▶ _Prompt_
Pictures stay out; please output the remaining data exactly.

───── Supplied information ─────

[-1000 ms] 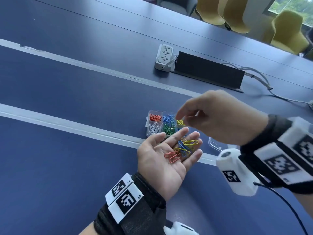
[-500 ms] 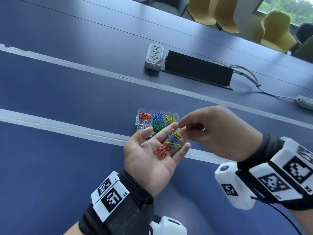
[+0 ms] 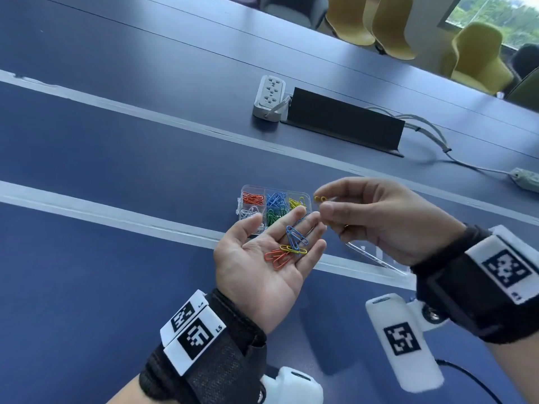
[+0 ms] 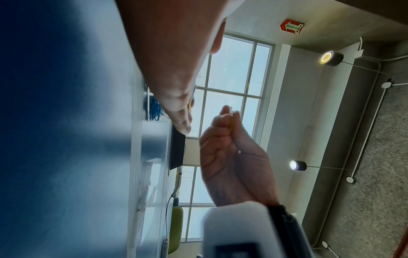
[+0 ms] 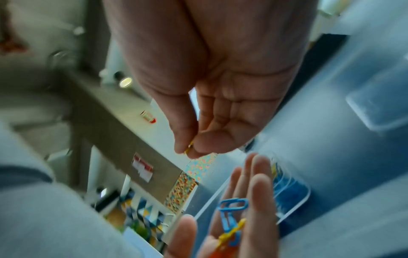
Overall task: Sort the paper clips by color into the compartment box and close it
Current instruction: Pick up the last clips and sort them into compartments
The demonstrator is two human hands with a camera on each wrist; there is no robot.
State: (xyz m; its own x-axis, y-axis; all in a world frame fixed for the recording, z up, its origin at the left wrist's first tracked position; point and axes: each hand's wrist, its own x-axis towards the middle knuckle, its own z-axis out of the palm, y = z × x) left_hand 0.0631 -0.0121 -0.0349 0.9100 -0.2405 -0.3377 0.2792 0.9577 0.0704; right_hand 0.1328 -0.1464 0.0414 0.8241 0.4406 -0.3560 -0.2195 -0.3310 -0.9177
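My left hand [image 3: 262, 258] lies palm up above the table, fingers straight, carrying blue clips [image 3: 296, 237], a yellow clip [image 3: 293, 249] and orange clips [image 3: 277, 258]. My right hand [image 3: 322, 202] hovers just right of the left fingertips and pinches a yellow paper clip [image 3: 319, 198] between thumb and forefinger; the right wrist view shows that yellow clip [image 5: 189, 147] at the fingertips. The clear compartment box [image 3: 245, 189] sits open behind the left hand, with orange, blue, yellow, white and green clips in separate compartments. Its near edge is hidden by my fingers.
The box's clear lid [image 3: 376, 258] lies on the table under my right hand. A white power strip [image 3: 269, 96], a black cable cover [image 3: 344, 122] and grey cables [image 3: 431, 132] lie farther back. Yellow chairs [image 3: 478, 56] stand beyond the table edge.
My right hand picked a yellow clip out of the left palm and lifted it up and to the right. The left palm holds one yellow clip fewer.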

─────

▶ _Answer space_
[-1000 ms] 
[-500 ms] 
[+0 ms] 
[+0 ms] 
[+0 ms] 
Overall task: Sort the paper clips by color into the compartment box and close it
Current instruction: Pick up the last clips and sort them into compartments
The demonstrator is two human hands with a camera on each wrist; there is no robot.
State: (xyz m; its own x-axis, y-axis; all in a world frame fixed for the recording, z up, its origin at the left wrist's first tracked position; point and axes: each hand's wrist, its own x-axis towards the middle knuckle, its own z-axis out of the palm, y = z × x) left_hand 0.0631 -0.0121 -0.0349 0.9100 -0.2405 -0.3377 0.2792 0.9577 0.0704; right_hand 0.1328 -0.1464 0.0414 0.8241 0.4406 -0.3560 -0.2195 -0.3310 -0.9177
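My left hand [image 3: 262, 258] lies palm up above the table, fingers straight, carrying blue clips [image 3: 296, 237], a yellow clip [image 3: 293, 249] and orange clips [image 3: 277, 258]. My right hand [image 3: 322, 202] hovers just right of the left fingertips and pinches a yellow paper clip [image 3: 319, 198] between thumb and forefinger; the right wrist view shows that yellow clip [image 5: 189, 147] at the fingertips. The clear compartment box [image 3: 245, 189] sits open behind the left hand, with orange, blue, yellow, white and green clips in separate compartments. Its near edge is hidden by my fingers.
The box's clear lid [image 3: 376, 258] lies on the table under my right hand. A white power strip [image 3: 269, 96], a black cable cover [image 3: 344, 122] and grey cables [image 3: 431, 132] lie farther back. Yellow chairs [image 3: 478, 56] stand beyond the table edge.
My right hand picked a yellow clip out of the left palm and lifted it up and to the right. The left palm holds one yellow clip fewer.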

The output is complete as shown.